The West Wing, Aaron Sorkin
Fra i pregi della piattaforna on demand Prime Video c'è quello di proporre al grande pubblico italiano serie tv che inspiegabilmente sono passate in sordina tra i nostri canali televisivi. Una di queste è la stupenda serie diretta da Aaron Sorkin The West Wing.
Occorre subito precisare che in realtà Sorkin ha diretto e sceneggiato la serie fino alla quarta stagione, e che quindi le ultime tre stagioni sono passate sotto la direzione di ben altre mani.
Si tratta di una serie corale: protagonista è lo staff del presidente degli Stati Uniti Josiah Bartlet, ovviamente inventato, del partito democratico. Il presidente, premio nobel per l'economia e laureato anche in teologia, guida il paese con un largo consenso, pur avendo il congresso contro perché a maggioranza repubblicana.
Tra lo staff del presidente emergono le figure di Josh Lyman, Leo McGarry, Toby Ziegler, C.J. Cregg, Sam Seaborn, ciascuno portatore di una certa visione dell'America, pur essendo tutti di indiscussa fede democratica. Ugualmente nello staff del presidente entrano anche uomini appartenenti al partito repubblicano, chiamati a servire la propria nazione in momenti di difficoltà o per la realizzazione di politiche bipartisan.
La storia si dipana attraverso i due mandati del presidente, fino alla designazione tramite primarie del suo delfino, Matthew Santos, figura evidentemente ispirata da Barack Obama, e alla sua successiva vittoria.

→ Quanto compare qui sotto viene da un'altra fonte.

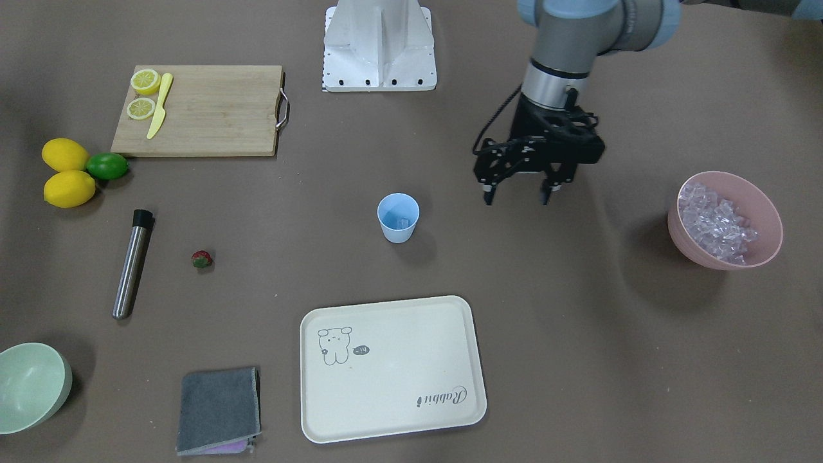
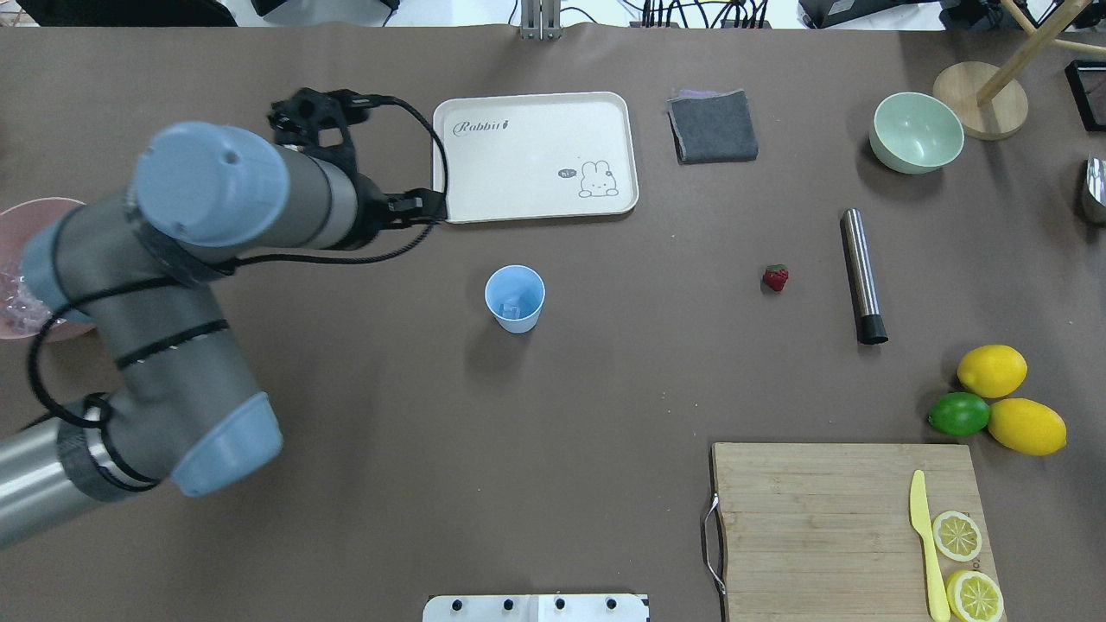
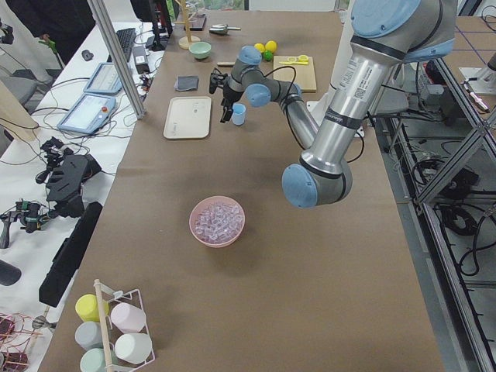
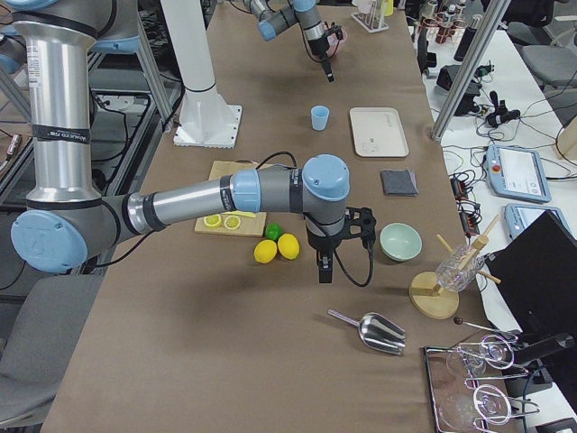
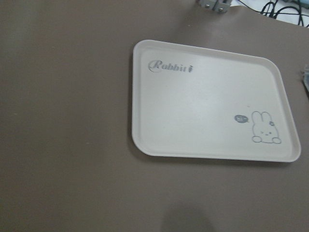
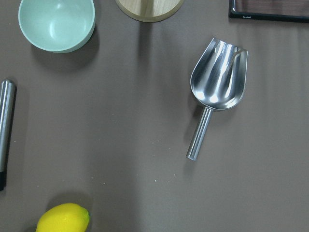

The West Wing rappresenta la politica non com'è, ma come dovrebbe essere. In questo la serie è decisamente diversa rispetto ad altri e più recenti political drama, come The House Of Cards e Brogen. Nel momento in cui la serie andava in onda negli USA, in realtà il paese veniva fuori dalla caduta rovinosa della gestione Clinton e finiva in mano a Bush Jr. Quindi il presidente Bartlet rappresentava, agli occhi di molti spettatori, quello che i democratici avrebbero dovuto essere e fare, e non erano stati in grado, ma anche un modello di politica accettabile anche da chi, come i repubblicani, erano di fede politica avversa: Bartlet infatti è un presidente che più volte si dimostra degno, preparato, competente, e che ad un certo punto, vista la propria vita privata sconvolta da vicende di terrorismo internazionale, avvalendosi delle prerogative costituzionali affidando temporaneamente il potere al presidente della Cameria dei rappresentanti, membro del partito repubblicano.
Come si diceva, The West Wing rappresenta la politica come dovrebbe essere, ed è in effetti il più "politico" fra i political drama. Non che manchino gli scandali o che la storia non sviluppi anche le vite personali dei personaggi: ma anche quando si scandaglia l'intimo dello staff presidenziale, o anche della vita del presidente, ugualmente gli sceneggiatori usano tali circostanze per discutere di politica, di policy, di bene comune, di idee, di economia, di migrazioni, di guerra e pace nel mondo, di cambiamento climatico.
The West Wing è quindi una serie dannatamente parlata: l'azione è, di fatto, pochissima. Per rendere più dinamica la narrazione quindi Sorkin e il suo staff inventano la tecnica del "walk and talk", per cui, a detta di molti esatta riproduzione della frenesia della Casa Bianca, i personaggi non hanno quasi mai modo di sedersi a discutere prendendosi il tempo di un filosofo: le discussioni dello staff avvengono in piedi, camminando tra un corridoio e l'altro, incrociandosi nella sala ovale, tampinando rappresentanti e senatori al congresso; i protagonisti di The West Wing, pur essendo le più brillanti menti del paesse, sono uomini chiamati a decidere rapidamente a qualsiasi ora. E chiamati a sbagliare, a prendere decisioni anche moralmente controverse, e ad assumersene la resposnabilità di fronte all'opinione pubblica.
Dalla quinta stagione si nota l'assenza di Aaron Sorkin alla direzione: di fatti è proprio questa stagione a mostrare il maggior calo qualitativo. Tuttavia, la decisione di accelerare lo svolgimento degli eventi del secondo mandato presidenziale per affrontare la fine della legilsatura e la ricerca di un nuovo volto per i democratici, permette di mettere in campo anche il dibattito e il confronto con un candidato repubblicano credibile e fuori dagli stereotipi. Più in generale, la serie, pur esprimendo la visione dei democratici, non tratta il partito repubblicano in maniera stereotipata e parodistica, ma ne affronta le ragioni, anche mettendo in luce quando le policies di questo partito, più pragmatiche, risultano nei fatti meglio funzionanti delle utopie democratiche.
Insomma, The West Wing è una serie consigliatissima, pluripremiata (giustamente) e cavallo di battaglia di uno sceneggiatore che di opera in opera mostra la sua bravura al grande pubblico.